The biggest challenges to widespread mobile health adoption in the U.S. are reimbursement and lack of regulatory clarification. But despite these challenges, the mobile health industry is expected to experience tremendous growth over the next few years and address many of the disparities plaguing healthcare in the U.S.

This is according to a newly-released report by the Brookings Institute that looked at the mobile health market in both the U.S. and China. It found that despite the challenges the mobile health industry faces in both countries, together they will account for more than one-third of the entire world market by 2017.

The report detailed how mobile health technology can address some of the worst challenges in healthcare: rising costs, access disparities, aging populations and increased rates of chronic disease.
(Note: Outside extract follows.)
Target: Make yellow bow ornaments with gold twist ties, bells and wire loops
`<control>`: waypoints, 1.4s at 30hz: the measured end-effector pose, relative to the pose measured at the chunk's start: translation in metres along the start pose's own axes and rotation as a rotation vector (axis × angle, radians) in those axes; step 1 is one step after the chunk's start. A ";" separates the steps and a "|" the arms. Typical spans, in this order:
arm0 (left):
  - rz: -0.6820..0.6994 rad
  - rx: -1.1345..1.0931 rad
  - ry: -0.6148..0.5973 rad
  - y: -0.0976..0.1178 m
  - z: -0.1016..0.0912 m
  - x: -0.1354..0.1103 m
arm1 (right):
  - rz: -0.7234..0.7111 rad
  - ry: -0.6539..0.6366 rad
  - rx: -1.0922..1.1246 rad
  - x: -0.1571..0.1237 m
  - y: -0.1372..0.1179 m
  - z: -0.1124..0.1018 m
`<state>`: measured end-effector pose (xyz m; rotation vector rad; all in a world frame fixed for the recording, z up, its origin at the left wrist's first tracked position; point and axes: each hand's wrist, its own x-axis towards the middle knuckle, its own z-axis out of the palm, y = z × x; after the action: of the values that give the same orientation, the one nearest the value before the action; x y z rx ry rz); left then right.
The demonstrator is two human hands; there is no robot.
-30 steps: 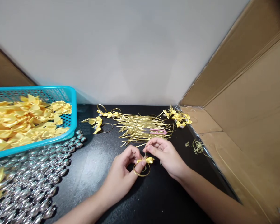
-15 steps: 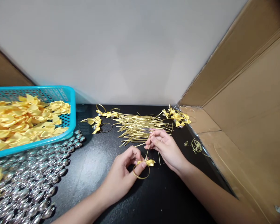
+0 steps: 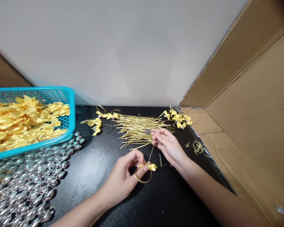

Providers recognize opportunities to take advantage of mobile health solutions as a way of addressing these challenges despite continuing obstacles, according to report co-author Darrell West, founding director of the Center for Technology Innovation at Brookings.

Most public and private plans do not cover consultations, diagnosis or treatments delivered via a mobile device, according to the report.

“This has slowed the adoption of mHealth initiatives and made it difficult to reap the benefits of the mobile technology revolution,” wrote the report authors.

The majority of mobile health applications in use in the U.S. right now are not medical in nature, according to the report. They merely help patients track calories or exercise.

Developers have been reluctant to launch apps capable of treating or diagnosing a condition because they are unsure about when approval from the Food and Drug Administration might be required. But the FDA has taken a step in the right direction, according to West.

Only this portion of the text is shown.